Carey Goldberg and Michael Smith
(Bloomberg) -- In Boston, coronavirus levels measured in wastewater are spiking to more than quadruple last winter’s surge. In Miami, more than a quarter of people are testing positive for Covid. And a San Francisco medical leader estimates that, based on his hospital’s tests, one of every 12 people in the city with no Covid symptoms actually has the virus.
As the omicron variant sweeps the country, daily cases are reaching unheard-of levels, crossing the half-million mark, and are only expected to go much higher.
Some projections are for a peak of more than one million cases a day by as early as mid-January. “That seems totally plausible to me, given that we’re already at almost 600,000,” said Sam Scarpino, managing director of pathogen surveillance at the Rockefeller Foundation’s Pandemic Prevention Institute.
On the plus side, hospitalizations and deaths have been rising more slowly, and it remains to be seen whether omicron’s casualty toll will reach levels of previous surges. The variant so far appears to naturally cause less severe illness, and widespread immunity, whether from vaccines or previous infections, has also been critically important.
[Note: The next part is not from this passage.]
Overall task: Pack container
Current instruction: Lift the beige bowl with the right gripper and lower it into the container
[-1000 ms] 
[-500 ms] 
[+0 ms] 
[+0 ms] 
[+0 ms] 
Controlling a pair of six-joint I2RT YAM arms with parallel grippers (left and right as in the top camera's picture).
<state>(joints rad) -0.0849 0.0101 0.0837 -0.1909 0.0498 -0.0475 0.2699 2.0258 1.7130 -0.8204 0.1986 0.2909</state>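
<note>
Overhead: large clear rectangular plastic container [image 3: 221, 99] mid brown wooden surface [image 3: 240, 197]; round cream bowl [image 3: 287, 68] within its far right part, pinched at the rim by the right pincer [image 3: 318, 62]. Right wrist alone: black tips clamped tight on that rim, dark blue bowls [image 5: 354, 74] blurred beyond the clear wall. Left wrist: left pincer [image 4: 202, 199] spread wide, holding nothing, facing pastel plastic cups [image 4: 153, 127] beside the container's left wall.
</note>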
However, the sheer numbers of those falling ill could continue to cause havoc in communities and in essential services ranging from schools and hospitals to airlines and subways.
“If the teachers and custodial and cafeteria staff are sick, if all the people who make the schools run are sick, it may be out of our hands whether we have the schools close,” Scarpino said.
Dependable Indicator
As more and more Americans rely on rapid tests, the results of which are not reported to public health authorities, the official case numbers become less reliable. That’s why other ways to measure the spread are gaining in importance. Wastewater, for example, has proven a dependable indicator of virus prevalence, and the latest measurements confirm an unprecedented spike.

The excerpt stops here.